Acho que quem me acompanha seja pelo twitter, seja pelo blog, já notou que tenho uma leve obsessão por Audrey Hepburn (vide layout). E tudo isso começou há mais ou menos três anos, quando tive contato com o filme "
Breakfast At Tiffany's" (Bonequinha de Luxo) pela primeira vez. Ela, pra quem não sabe, interpreta Holly Golightly, a protagonista da história. Esse filme a tornou ícone tanto fashion quanto no cinema - onde já era bastante reconhecida (ela foi ganhadora do Oscar de 1954).
Você, mesmo que pense que nunca a viu ou ouviu falar, provavelmente já se deparou com a imagem abaixo. É clássica, e é do filme.
Quando fiz intercâmbio no Canadá, comprei um boxe com 5 de seus melhores filmes, e hoje parei para assisí-lo novamente. Sabe quando você termina de ver algo e sente vontade de gritar pela janela pra todo mundo assistir também? Rá! É o que eu senti hoje. Breakfast At Tiffany's é um dos melhores, certeza. É lindo, romântico, engraçado, e o melhor: mesmo sendo de 1961, é super atual. Audrey, aliás, é atual. É impossível, pelo menos pra mim, vê-la e imaginar que hoje, se estivesse viva, teria 80 anos! Sua beleza era desde já moderna, diferente.

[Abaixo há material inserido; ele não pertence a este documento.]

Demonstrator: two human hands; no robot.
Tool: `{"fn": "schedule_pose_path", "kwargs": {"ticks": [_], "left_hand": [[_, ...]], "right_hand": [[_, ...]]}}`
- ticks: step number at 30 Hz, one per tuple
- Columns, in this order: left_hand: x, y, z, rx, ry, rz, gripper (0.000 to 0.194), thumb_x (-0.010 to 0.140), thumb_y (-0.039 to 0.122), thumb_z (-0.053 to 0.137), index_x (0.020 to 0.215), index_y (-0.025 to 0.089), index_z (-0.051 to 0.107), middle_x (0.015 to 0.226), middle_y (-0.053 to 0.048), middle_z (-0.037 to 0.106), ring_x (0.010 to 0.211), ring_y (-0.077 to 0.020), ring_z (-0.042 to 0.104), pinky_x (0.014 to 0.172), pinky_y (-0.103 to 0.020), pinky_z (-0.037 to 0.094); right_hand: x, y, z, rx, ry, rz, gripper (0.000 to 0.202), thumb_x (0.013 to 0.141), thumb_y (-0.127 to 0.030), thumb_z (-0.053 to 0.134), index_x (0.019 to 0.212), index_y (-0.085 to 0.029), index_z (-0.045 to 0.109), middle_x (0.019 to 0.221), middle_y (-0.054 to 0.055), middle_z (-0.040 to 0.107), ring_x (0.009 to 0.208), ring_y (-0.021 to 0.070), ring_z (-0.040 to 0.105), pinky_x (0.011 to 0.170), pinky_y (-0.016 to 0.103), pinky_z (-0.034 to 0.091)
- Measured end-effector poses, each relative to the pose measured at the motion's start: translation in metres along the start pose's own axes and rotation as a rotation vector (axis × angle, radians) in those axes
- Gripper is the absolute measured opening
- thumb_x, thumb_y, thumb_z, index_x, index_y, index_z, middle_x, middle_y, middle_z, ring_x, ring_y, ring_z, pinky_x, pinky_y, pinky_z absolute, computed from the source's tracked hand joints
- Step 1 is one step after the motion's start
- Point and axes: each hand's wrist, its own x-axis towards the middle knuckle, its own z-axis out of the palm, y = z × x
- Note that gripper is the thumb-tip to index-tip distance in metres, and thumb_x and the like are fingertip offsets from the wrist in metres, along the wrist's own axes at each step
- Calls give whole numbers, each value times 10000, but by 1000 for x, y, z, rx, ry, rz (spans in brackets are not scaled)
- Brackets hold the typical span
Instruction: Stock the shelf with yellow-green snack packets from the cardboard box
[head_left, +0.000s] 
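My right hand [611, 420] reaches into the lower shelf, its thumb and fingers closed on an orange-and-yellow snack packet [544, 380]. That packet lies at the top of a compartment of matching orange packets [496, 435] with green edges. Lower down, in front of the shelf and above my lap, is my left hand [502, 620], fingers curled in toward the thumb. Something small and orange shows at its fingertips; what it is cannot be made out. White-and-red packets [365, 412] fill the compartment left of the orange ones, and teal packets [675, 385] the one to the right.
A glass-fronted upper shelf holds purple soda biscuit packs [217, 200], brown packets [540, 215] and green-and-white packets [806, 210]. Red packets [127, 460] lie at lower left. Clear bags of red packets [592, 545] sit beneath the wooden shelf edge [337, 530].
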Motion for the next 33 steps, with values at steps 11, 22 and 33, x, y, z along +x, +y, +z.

Audrey era fina e chique mesmo com a roupa mais simples possível. Simplicidade, aliás, era meio que seu lema. Nos extras do DVD de Breakfast, há um depoimento de seu filho mais velho no qual ele diz que ela sempre falava "It's better to be the only one in a blazer at a black tie event than the only one in black tie at a casual event" (é melhor ser a única de blazer em um evento black tie, do que a única de black tie num evento casual). Confesso que imaginava totalmente o contrário. Pensei que ela fosse a pessoa mais vaidosa possível. É, classe é pra quem pode, não pra quem quer, não é mesmo?! Luxo puro.
Não é a toa que ela já esteve presente em milhares de layouts que eu já tive (inclusive no twitter). Sou fã mesmo. E quem entra no meu quarto também se depara com várias "Audrey's" por aqui. É calendário, imã, camiseta, lenço, botton, livro,
desktop. Nunca vou me esquecer da tristeza que senti quando encontrei um livro lindo sobre ela numa loja lá em Vancouver. Na hora a primeira coisa que me veio a cabeça foi comprar, mas ele era pesado, e seria um problema trazê-lo na mala. Por sorte o encomendei hoje na Livraria da Vila e ele deve chegar em até dois meses (êêÊ!)
Pra finalizar, deixo com vocês a minha cena favorita do filme, na qual Audrey canta "Moon River", música feita especialmente pra ela, e ganhadora do Oscar de melhor canção.
Em tempos em que a moda é chamar cantoras e celebridades de diva, eu diria que não há, e talvez nunca há de existir, diva maior que ela.